European Treasurers Council Examines Commodity Risk And Credit Pricing

Of the 20 treasurers from major European corporations gathered at a closed meeting of the European Treasurers Council (ETC) at The Dorchester Hotel in London on 7 February, several from the retail and travel industries identified fluctuations in commodity prices as their most pressing concern. The cost of a number of commodities, such as wheat, cotton, metals and oil, have risen dramatically recent months, affecting the prices purchasers have to pay for a range of goods. These include ‘near commodities’ – items with a high component of raw materials such as plastics and metals.

Two examples at the London meeting were a large retailer facing uncertainty in pricing and supply from suppliers who were themselves heavily exposed to commodity prices, and a large travel business indirectly exposed to fuel price fluctuations. For those treasurers the difficulty is that, whereas many financial risks can be mitigated by hedging, it can be difficult to hedge against commodities to which the organisation is not directly exposed. ETC members have continued discussions outside the meeting and the topic is likely to recur at future gatherings.

Clarifying Credit Pricing

Another discussion at the London meeting centred on credit pricing, which ETC members had previously sought clarification. Daniel Schmand, head of trade finance and cash management, Europe, Middle East and Africa (EMEA), Deutsche Bank, outlined the factors the bank took into account when calculating the pricing and explained the underlying methodology. He described the bank’s subsequent internal decision-making process, in order to explain why there was such a discrepancy in pricing between banks.

As the discussion went on, the group debated the effect that Basel III would have on credit pricing. Although it would have an impact on transaction banking products, it was thought that this would be minimal compared with more highly structured products.

ETC members had many questions around bank relationships, specifically relationship pricing.

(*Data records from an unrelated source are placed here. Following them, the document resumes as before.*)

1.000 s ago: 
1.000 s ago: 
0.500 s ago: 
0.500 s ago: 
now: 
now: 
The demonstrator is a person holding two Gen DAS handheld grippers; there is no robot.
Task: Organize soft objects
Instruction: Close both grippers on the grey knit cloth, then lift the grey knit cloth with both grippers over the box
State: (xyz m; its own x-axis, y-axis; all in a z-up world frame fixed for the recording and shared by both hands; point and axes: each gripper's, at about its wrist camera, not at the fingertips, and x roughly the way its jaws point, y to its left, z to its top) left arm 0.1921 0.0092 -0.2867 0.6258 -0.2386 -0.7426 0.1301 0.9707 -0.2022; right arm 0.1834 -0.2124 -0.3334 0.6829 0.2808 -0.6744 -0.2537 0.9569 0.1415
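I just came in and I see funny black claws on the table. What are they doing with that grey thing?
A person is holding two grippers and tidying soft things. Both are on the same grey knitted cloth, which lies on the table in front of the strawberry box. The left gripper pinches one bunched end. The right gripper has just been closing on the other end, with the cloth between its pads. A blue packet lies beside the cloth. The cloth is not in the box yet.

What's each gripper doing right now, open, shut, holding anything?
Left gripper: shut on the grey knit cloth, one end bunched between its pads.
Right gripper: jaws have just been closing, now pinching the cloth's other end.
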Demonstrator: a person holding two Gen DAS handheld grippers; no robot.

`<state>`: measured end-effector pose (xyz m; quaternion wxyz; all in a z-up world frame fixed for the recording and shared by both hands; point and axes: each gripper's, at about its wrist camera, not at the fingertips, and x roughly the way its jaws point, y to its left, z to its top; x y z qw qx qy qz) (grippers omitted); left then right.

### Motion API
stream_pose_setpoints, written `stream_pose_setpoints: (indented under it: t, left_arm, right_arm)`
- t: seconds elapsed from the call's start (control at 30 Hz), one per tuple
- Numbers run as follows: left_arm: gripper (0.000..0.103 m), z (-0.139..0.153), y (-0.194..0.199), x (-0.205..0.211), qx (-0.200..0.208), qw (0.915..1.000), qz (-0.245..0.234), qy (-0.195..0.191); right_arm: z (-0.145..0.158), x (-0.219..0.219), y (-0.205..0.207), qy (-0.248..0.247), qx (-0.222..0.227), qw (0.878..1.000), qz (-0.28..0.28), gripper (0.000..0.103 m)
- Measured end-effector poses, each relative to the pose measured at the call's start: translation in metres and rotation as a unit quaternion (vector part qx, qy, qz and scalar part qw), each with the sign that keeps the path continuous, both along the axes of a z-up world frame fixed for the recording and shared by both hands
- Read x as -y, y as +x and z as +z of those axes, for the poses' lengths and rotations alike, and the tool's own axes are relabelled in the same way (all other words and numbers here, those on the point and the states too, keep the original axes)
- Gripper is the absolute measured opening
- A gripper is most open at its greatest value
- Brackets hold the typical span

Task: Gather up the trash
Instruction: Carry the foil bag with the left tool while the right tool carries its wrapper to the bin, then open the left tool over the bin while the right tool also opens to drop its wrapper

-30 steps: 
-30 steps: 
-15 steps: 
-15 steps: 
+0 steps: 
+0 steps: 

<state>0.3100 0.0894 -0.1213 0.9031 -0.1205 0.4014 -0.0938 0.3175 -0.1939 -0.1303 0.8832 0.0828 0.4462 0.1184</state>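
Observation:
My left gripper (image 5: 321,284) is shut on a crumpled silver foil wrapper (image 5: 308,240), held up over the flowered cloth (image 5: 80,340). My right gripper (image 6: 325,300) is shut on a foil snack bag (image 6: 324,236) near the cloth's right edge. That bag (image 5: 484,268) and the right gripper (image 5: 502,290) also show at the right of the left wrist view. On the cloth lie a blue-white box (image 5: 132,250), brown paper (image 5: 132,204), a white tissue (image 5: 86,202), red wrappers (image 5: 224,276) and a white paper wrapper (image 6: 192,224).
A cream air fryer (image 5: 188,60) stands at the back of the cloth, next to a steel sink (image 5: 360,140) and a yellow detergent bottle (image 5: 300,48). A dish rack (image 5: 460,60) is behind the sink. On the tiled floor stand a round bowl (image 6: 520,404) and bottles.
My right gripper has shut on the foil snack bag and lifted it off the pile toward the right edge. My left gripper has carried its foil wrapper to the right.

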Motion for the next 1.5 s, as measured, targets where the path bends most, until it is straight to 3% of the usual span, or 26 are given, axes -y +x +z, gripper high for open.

While banks may be open to taking on ‘interesting’ transactions, a transaction based on an existing relationship would be more durable in times of crisis. Given the state of the credit market for the past three years, it is hardly surprising that banks have focussed on their current client base.

Another member made the point that bank pricing, although a lot more expensive than five year ago, was still a lot cheaper than capital markets pricing, despite the crisis and initial fears of a move away from bank funding altogether. Did the bank offer flexibility, he asked, if it was a choice between this and losing the client? Schmand said this was true for Deutsche Bank.

One member noted that the market was small for strong mid-caps in the UK, while around Europe there was a larger contingent of financial services firms that aggressively targeted the mid-caps, making rates more competitive. Schmand noted: “The UK banking market is not very mid-cap friendly. There is no reason why a mid-sized company should not be AA or A-rated.”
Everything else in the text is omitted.